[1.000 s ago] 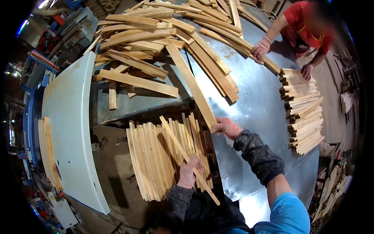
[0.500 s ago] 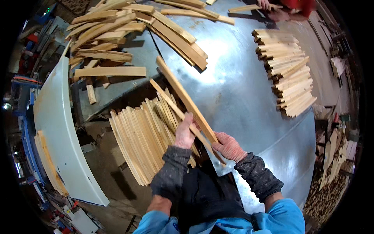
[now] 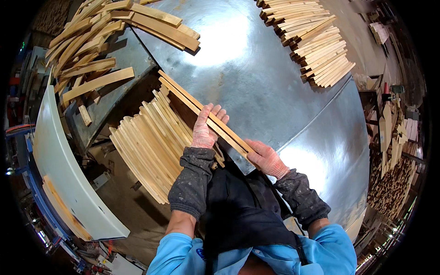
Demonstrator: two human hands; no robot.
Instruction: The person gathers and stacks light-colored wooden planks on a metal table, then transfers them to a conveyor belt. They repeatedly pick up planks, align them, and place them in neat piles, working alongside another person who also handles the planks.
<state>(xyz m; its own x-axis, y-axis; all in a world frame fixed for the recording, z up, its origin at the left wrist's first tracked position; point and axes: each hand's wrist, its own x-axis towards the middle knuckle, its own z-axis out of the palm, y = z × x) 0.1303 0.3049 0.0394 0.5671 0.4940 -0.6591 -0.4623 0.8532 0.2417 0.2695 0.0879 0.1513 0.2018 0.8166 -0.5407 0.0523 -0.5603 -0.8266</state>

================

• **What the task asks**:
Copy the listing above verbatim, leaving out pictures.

• **Solution to this task**:
[1.000 s ago] 
[0.500 s ago] 
[now] 
Demonstrator: two human hands; no robot.
Instruction: The person gathers and stacks light-colored wooden planks on a metal table, then transfers them to a conveyor belt. They repeatedly pick up planks, align them, and place them in neat piles, working alongside another person who also handles the planks.
<state>(xyz m; its own x-axis, y-axis; all in a world frame fixed for the recording, z up, its origin at the left wrist's first tracked position; point and axes: each hand's wrist, its own x-axis towards the middle knuckle, its own z-axis out of the palm, y = z × x) 0.1303 0.3049 0.0394 0.5671 0.4940 -0.6591 -0.4623 0.8532 0.2417 0.2695 0.0879 0.1513 0.2018 0.8166 -0.5407 0.0523 -0.5603 -0.8266</state>

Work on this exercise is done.